Today is September 11, 2011.  Ten years ago, we experienced one of the defining moments of my generation.  Nothing else has so dramatically changed the world that once was into what the world has become.  From the way we view the Middle East to the way we travel has shifted.

That Tuesday, so long ago, is a blur for me.  I remember being in my Bible teachers room when I heard the news.  The class sat shocked for a second.  My Bible teacher, Chad Barrett, prayed fervently, yet calmly, for the people in New York.  We continued with our scheduled day at Hamilton Christian Academy, but nobody felt much like doing any assignments.  We didn't have TVs in the classrooms so information was scarce and a long time in coming.  I remember some of the students wanted to call home.  Rumors were moving through the student body, saying that Lake Charles was a target or something because of the oil refineries.  Fortunately, nothing became of that, but already you could see signs of the changes and (in some cases) fear that some people had.

I remember getting in the truck with Mom and Jared to go home that day.  Mom had the radio on listening to the news reports.  I don't think any of us had actually seen any images from New York yet, but it was all we saw on TV that night.

Seeing the initial videos, pictures, dust, fire, blood and death was shocking.  I remember President Bush giving his speech to the nation:

"Today, our fellow citizens, our way of life, our very freedom came under attack in a series of deliberate and deadly terrorist acts."

By this time, the death and destruction had pushed all the tears out of me.  I was just numb.



I don't remember much about the following weeks.  I know that HCA had an assembly, and that I got the chance to read a poem that I had written.  I remember having to read it twice for some reason and got a lot of claps afterward.
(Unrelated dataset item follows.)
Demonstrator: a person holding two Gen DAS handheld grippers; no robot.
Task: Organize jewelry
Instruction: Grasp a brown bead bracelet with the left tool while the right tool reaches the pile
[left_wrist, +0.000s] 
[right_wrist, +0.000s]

A few years later, I got the chance to go to Ground Zero while on a mission trip to New York City with the LSU Baptist Collegiate Ministry.  I had never been to NYC before then, but remember standing there looking at the memorial site, thinking that it was like there was a hole there.  Like something was missing.  At that point there was still a section of cross beam in the shape of a cross that was like the centerpiece of the memorial.

Ten years later, the images and videos still push me to tears.

I think that they always will.

9/11/01  -  Never forget.

"I can hear you! I can hear you, the rest of the world hears you. And the people who knocked these buildings down will hear all of us soon!"